Blogging from A to Z Theme: Bringing Me JoyWhen I was in secondary school in England, age 14-15, the prefects, older students with positions of authority, enforced the rule that we had to spend recess out of doors, in fair weather or foul. They would patrol the hallways, especially in the winters, rooting out any poor soul who might be huddling in a corner, hoping to avoid being thrust out into the cold and wet. I remember ducking into the girls’ lavatories with a friend of mine and hiding in the cubicles, only to hear the prefects’ footsteps loom louder and louder, until finally, they heaved open the door. In a trice we climbed up onto the toilet seats and squatted there, so that our feet could not be seen when they peered under the doors. Fortunately we were lucky, that time, and gloated at our victory over the fresh-air police.
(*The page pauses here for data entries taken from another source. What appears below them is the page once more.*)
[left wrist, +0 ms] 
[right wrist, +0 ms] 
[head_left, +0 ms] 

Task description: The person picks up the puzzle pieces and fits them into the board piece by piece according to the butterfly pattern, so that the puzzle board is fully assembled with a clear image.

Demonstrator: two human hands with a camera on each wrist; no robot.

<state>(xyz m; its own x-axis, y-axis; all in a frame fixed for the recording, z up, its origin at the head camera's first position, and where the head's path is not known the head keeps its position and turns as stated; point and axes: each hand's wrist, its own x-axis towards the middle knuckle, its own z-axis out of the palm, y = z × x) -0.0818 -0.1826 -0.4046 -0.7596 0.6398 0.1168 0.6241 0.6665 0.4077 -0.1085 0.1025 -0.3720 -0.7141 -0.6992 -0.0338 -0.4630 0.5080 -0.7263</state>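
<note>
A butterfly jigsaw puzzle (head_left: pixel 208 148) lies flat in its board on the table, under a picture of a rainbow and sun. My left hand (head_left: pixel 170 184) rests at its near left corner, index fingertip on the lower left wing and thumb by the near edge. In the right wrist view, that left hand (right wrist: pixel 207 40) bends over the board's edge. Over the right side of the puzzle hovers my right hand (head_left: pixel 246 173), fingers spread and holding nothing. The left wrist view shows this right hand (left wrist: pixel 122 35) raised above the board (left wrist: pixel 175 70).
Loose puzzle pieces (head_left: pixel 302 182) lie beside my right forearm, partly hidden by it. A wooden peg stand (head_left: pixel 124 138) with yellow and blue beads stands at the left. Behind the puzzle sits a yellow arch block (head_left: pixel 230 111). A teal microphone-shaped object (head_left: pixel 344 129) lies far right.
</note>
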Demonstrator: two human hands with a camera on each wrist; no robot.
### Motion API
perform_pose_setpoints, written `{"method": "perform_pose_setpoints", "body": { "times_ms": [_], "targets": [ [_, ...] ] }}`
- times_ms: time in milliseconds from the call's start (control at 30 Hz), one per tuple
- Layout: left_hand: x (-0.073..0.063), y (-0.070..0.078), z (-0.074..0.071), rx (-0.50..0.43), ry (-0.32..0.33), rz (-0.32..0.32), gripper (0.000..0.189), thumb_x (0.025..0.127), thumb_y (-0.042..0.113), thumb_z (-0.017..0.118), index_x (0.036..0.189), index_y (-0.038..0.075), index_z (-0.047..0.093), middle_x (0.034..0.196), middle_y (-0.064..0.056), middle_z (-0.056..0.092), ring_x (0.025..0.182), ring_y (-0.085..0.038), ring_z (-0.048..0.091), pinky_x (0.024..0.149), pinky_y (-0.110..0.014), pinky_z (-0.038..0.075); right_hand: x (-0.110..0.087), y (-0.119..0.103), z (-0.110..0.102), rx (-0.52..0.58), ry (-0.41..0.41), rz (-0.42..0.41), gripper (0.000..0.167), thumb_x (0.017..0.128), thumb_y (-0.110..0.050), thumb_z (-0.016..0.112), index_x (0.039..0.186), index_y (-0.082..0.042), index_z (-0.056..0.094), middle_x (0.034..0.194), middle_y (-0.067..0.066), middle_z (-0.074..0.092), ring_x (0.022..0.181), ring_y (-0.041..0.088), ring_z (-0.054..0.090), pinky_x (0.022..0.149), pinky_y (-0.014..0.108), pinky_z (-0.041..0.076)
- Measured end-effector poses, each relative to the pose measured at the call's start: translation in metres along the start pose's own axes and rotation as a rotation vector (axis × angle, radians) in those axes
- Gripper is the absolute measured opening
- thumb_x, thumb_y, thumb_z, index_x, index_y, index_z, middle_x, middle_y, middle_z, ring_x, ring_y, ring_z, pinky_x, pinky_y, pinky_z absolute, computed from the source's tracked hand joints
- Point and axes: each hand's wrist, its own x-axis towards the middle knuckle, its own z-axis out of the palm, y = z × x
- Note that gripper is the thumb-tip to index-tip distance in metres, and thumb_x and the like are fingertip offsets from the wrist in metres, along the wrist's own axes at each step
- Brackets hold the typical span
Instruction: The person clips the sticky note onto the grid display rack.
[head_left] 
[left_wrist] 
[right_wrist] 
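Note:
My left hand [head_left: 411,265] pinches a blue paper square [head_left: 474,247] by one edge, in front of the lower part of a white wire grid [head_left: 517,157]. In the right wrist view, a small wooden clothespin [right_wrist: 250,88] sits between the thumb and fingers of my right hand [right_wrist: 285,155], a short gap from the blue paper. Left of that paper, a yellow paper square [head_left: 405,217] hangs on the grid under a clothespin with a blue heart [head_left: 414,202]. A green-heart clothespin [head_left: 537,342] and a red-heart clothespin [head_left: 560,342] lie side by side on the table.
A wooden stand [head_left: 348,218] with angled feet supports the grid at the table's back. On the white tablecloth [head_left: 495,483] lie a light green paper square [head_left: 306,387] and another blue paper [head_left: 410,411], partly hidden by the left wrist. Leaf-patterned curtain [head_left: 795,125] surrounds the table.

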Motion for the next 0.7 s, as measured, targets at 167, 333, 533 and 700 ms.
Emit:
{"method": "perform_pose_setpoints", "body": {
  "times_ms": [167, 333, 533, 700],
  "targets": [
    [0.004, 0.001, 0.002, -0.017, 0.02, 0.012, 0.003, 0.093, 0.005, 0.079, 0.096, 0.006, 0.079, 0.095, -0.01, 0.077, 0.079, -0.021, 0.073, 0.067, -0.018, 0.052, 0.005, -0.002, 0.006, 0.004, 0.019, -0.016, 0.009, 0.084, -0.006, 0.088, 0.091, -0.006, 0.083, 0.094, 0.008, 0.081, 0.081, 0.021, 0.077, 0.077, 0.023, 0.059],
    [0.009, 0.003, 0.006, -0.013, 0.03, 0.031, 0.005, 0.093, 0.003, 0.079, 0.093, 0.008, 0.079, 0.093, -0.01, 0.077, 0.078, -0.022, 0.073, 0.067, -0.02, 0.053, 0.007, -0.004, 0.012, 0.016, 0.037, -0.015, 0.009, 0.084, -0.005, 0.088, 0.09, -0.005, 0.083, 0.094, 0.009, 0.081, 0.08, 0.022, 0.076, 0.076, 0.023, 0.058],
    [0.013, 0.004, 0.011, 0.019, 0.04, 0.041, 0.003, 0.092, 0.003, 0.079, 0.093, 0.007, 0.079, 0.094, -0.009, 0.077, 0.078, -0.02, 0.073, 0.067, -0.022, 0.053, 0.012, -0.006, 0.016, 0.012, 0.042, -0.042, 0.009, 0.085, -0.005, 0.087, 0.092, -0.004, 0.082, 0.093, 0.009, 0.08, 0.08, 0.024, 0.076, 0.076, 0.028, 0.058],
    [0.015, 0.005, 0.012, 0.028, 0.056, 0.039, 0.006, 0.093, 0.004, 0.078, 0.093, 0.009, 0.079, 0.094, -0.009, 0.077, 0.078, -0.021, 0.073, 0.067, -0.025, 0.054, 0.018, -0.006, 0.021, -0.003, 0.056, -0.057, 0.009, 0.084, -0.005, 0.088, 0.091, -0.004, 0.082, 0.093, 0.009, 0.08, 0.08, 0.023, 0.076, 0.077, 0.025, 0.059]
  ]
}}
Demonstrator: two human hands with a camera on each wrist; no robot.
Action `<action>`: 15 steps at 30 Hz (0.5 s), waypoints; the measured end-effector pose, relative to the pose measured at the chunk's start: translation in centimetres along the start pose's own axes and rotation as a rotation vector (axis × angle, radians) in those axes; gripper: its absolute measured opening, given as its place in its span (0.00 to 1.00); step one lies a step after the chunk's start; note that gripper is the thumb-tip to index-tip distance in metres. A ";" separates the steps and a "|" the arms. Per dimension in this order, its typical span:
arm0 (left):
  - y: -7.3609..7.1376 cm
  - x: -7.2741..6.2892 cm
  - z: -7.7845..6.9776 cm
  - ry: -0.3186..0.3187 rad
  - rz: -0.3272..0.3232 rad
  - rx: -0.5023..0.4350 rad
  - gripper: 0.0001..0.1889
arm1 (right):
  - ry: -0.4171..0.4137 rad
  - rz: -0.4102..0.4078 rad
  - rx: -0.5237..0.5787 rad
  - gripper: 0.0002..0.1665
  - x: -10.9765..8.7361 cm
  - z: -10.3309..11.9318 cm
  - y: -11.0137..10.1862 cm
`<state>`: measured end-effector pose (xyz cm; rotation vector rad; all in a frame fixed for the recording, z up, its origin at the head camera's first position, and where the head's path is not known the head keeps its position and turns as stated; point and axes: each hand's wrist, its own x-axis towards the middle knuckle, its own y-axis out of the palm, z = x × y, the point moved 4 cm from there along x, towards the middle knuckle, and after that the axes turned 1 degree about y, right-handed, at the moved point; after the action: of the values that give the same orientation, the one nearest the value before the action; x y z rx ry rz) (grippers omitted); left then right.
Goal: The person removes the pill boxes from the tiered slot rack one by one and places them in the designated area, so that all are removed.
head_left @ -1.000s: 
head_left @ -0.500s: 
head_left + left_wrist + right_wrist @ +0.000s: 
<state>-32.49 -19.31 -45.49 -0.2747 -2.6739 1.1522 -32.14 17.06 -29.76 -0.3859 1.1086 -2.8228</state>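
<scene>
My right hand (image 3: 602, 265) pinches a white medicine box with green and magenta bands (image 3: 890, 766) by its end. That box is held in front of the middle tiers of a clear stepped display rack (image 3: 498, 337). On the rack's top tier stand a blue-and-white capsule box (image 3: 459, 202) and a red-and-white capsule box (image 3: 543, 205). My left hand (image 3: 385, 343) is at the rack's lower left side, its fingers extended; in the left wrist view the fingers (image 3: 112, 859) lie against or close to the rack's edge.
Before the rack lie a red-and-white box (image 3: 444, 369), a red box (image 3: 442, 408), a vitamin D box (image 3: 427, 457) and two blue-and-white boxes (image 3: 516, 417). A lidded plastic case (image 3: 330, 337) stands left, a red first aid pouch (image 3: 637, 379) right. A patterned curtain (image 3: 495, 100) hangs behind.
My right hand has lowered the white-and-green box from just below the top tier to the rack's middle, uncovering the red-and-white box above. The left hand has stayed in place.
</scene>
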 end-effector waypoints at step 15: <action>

We weren’t getting off so easily. During that year, my mother, sister, and I were living with our Uncle Ted and our two cousins, Jacky and Carol, while waiting for the arrival of our green cards so that we could emigrate to the States with our father, who was still in India. Uncle Ted, it turned out, was a fresh-air fiend, one of those parents who believed that children should spend as much time as possible in the Great Outdoors. So when, on the weekend, just as we were leaning back lazily, loosening our belts after a massive English Sunday roast with all the trimmings, Uncle Ted would invariably say, in hearty tones, “Who’s for a brisk country walk?” we would all groan, because we knew that it was a rhetorical question—we had no choice. We would turn appealingly to my mother, who wouldn’t let us off the hook, but sweetened the deal with the promise of tea and cakes when we returned; and so there was nothing for it but to put on our heaviest boots and plunge into the country lanes and byways with Uncle Ted.
It was always an adventure. Our sulks would be forgotten before we’d rounded the first bend and one of us had spotted our first artefact for the shelf back at home. We argued and speculated about everything we found, and eventually determined it to be an ancient Roman arrowhead, a nail from a hob-nailed boot, the tiny skull of a shrew, or an as-yet-undiscovered species of fern or fungus. We bore them proudly back home, covered in mud, like the rest of our persons, to be displayed on the special shelf, duly washed and labeled. And then we had tea and cakes.
Britain is famous for its footpaths, and one can still ramble the length and breadth of the island on both short-and long-distance national trails. Much as I detest the self-important officiousness of school prefects, and root for the rebels who refuse to catch their deaths out in the rain simply because it’s supposed to be good for the character, I can’t help but applaud the parents who instill a love of the outdoors in their children.
I just read a sad story in a British newspaper, reporting that some middle-class parents are refusing to let their children ramble around the countryside because they (the parents) can no longer read maps and, besides, their offspring might come home covered in mud.
Long live map-reading, and muddy boots, and the glorious Outdoors!